Une telle différence est le plus souvent assimilée à une opposition entre modèle de croissance contrôlée et modèle de décroissance. En réalité, rien n’empêche, dans l’absolu, une approche standard (par l’élargissement des coûts) d’avoir des effets décroissants, dès lors que cet élargissement des coûts conduit à diminuer les opportunités de profit, donc, dans le contexte d’une économie de marché concurrentiel, à inhiber les investissements productifs. Dans les années 50, par exemple, l’économiste allemand Karl Kapp pouvait ainsi inclure nombre de coûts sociaux et environnementaux cachés jusqu’à fournir des outils de critique des politiques de croissance. De même encore pour Ezra Mishan, membre de la London School of Economics, dans The Cost of Economic Growth (1967), qui a fourni nombre d’arguments décroissants. Ces économistes travaillaient pourtant sous hypothèse de visibilisation, dans le mécanisme des prix, des coûts environnementaux.

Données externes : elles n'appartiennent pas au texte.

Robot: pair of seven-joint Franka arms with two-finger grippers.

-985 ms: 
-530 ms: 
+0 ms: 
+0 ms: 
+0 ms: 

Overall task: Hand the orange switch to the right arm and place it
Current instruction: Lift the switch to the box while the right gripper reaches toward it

Corrélativement, si le devenir académique, ces vingt dernières années, du paradigme décroissant s’est massivement opéré au sein de l’économie écologique10, tous les travaux qui s’y développent n’en relèvent pas.

A ce niveau d’analyse, la différence se centre plutôt sur une autre question spécifique : précisément celle de l’homogénéité ou de l’hétérogénéité des rationalités économique et écologique – en entendant par rationalité les modalités éclairées et réfléchies de prise de décision des agents, qu’ils relèvent des pouvoirs publics ou des acteurs économiques. Et de ce point de vue, on peut ressaisir les deux orientations que l’on a retracées comme deux manières d’internaliser des externalités écologiques, et en même temps deux manières de les rendre visibles, qui ont des implications politiques sensiblement différentes :

- D’une part, internaliser les dommages environnementaux dans le calcul économique des agents. L’action publique opère indirectement sur les décisions des agents par la monétarisation des coûts environnementaux masqués. On continue alors, selon le modèle néolibéral, à gouverner par et pour le marché, mais on visibilise les externalités, conçues comme des coûts, pour les agents économiques et par le mécanisme des prix.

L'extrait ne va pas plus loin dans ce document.